Those who have the courage to hope, to aspire to do better, don’t ever want their country “back.” We always want it “forward.” Our history has been the story of a people moving forward, conceived in a Declaration of Independence which continued and contributed to a transformation of the world already underway, accelerating our reach for future possibilities, and our removal of the shackles of past institutional deficiencies. It was a nation of Progressives, of people who knew that you don’t just accept the institutions handed down, but always seek to refine and improve them. It was a nation that drafted a document by which to govern itself, one which proved insufficient (The Articles of Confederation, drafted and adopted in 1777, though not actually ratified until 1781), and then got its representatives together to try again, ten years later, and get it right (producing the U.S. Constitution, which was a document drafted to strengthen, not weaken, the federal government).
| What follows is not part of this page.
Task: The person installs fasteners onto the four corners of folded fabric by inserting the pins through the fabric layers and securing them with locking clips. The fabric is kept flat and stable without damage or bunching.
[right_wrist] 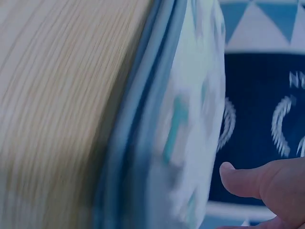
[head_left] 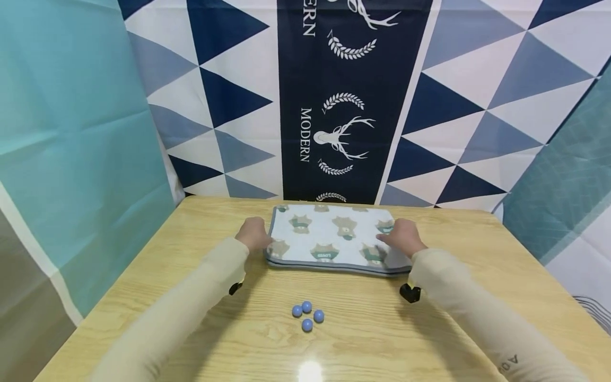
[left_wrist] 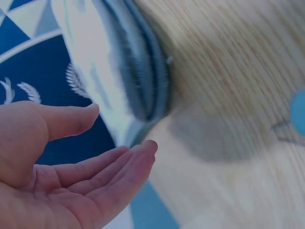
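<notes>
A folded white cloth [head_left: 334, 233] with a bear print and grey-blue edging lies at the back of the wooden table. At its left side is my left hand [head_left: 254, 233]; in the left wrist view that hand [left_wrist: 81, 176] has its thumb and fingers extended and apart, fingertips near the folded corner, nothing between them. On the opposite side, my right hand [head_left: 404, 237] reaches over the cloth's right edge with its thumb stretched out. The right wrist view shows that thumb [right_wrist: 248, 181] straight beside the cloth's layered edge [right_wrist: 157, 95]; most of the right fingers are out of frame.
Several small blue balls [head_left: 307, 324] sit together on the table [head_left: 363, 339] in front of the cloth. Behind the table hangs a patterned curtain [head_left: 238, 106], with a teal sheet [head_left: 81, 132] on the left side.
</notes>
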Action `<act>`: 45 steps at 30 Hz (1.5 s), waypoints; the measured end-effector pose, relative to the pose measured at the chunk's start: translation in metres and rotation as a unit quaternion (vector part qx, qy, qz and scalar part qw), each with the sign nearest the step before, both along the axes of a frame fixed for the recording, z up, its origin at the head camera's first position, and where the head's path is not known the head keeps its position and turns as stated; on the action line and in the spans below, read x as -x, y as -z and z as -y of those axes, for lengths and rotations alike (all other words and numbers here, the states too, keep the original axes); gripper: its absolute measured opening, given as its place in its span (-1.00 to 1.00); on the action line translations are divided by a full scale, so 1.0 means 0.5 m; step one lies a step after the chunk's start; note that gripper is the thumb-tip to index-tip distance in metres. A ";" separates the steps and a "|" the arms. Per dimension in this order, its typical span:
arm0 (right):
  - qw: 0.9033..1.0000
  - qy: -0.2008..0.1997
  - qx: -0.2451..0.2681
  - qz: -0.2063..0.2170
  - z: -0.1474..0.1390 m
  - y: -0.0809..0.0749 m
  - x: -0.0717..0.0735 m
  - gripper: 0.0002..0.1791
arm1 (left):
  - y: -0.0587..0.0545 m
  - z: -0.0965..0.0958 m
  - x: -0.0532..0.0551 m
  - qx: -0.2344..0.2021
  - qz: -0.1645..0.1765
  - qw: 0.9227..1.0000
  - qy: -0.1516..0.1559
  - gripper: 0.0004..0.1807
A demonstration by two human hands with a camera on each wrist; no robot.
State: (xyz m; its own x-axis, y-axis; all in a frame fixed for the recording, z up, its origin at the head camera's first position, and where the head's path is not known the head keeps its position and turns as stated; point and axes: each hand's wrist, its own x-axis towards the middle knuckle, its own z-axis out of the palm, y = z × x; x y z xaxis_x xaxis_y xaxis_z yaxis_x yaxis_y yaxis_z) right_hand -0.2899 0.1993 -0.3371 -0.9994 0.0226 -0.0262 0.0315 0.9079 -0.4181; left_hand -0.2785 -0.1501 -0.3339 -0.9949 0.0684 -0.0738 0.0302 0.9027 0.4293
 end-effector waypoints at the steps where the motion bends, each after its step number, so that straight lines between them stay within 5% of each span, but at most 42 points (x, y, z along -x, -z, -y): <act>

The drafting and ratification of our brilliant Constitution marked a beginning, not an end, a point of departure through which to express and fully realize our collective genius, not an impediment to the use of our reason and will to address the challenges yet to come. It was drafted by people wise enough and humble enough not to imbue it with the quasi-religious hold it (or an insulting caricature of it) now has over some contracted imaginations. It was meant to be a source of guidance rather than a source of idolatry. It provided the nation with a robust legal framework through which to address future challenges, some of which were already visible at the time, and some of which were not, but which the framers knew would ceaselessly present themselves (and which many thought would promptly make the Constitution itself obsolete. The fact that that hasn’t come to pass is a tribute to our ability to make from the document they created in a given historical context one which adapts itself to changing historical circumstances).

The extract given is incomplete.